* [Directions]:
Once the pictures are set aside, transcribe each line of the listing exactly.

* [Recorded information]:
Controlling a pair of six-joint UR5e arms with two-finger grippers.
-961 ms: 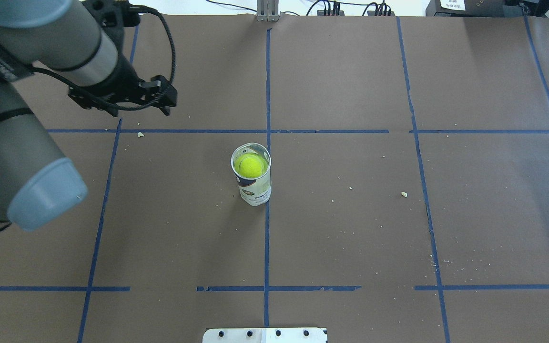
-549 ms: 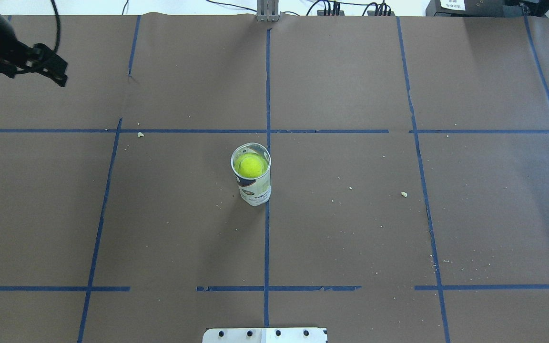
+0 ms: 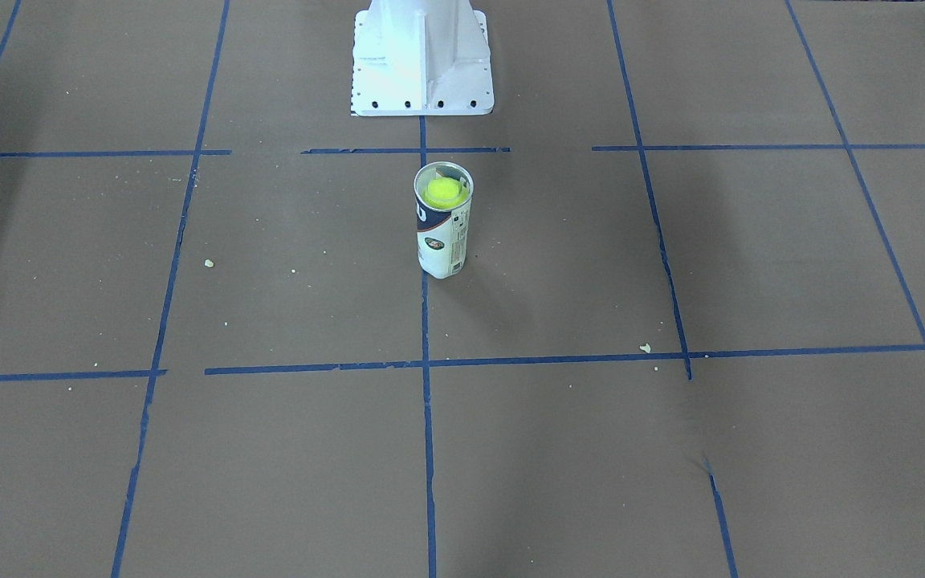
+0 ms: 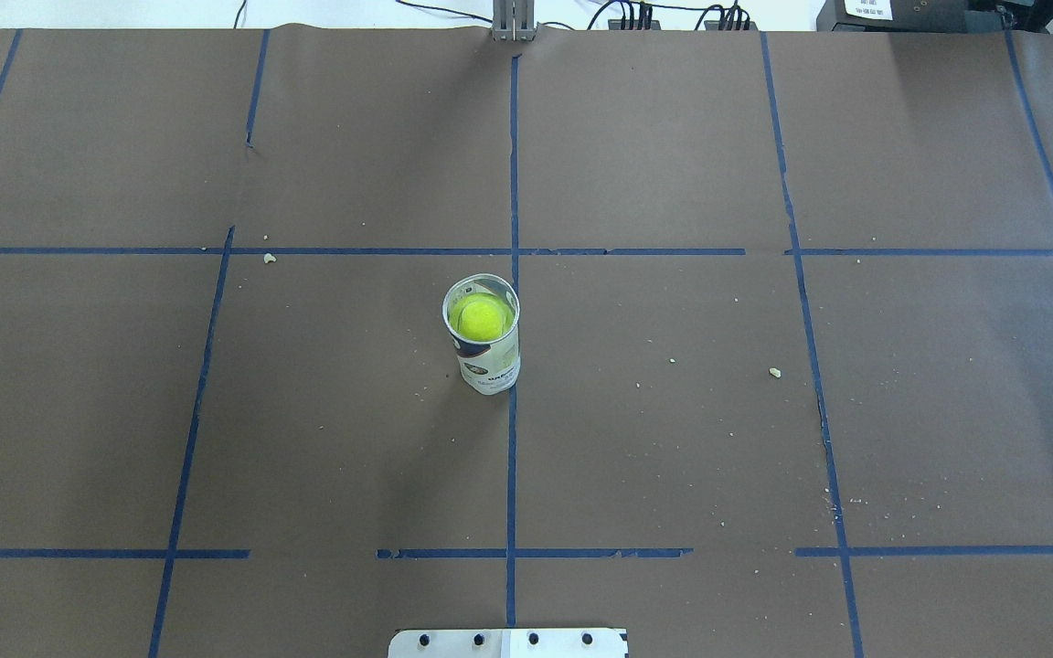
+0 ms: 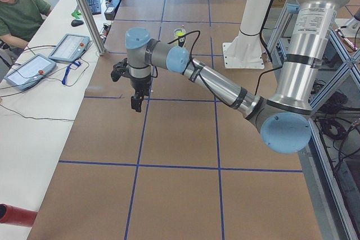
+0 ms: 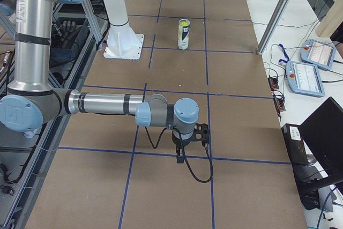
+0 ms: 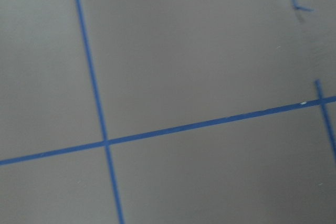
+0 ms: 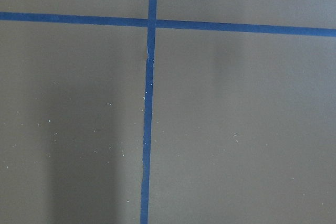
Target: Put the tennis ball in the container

* [Reply]:
Controlling a pair of six-joint UR5e arms with two-finger grippers.
-961 ms: 
-549 ms: 
+0 ms: 
+0 ms: 
+0 ms: 
+0 ms: 
+0 ms: 
+0 ms: 
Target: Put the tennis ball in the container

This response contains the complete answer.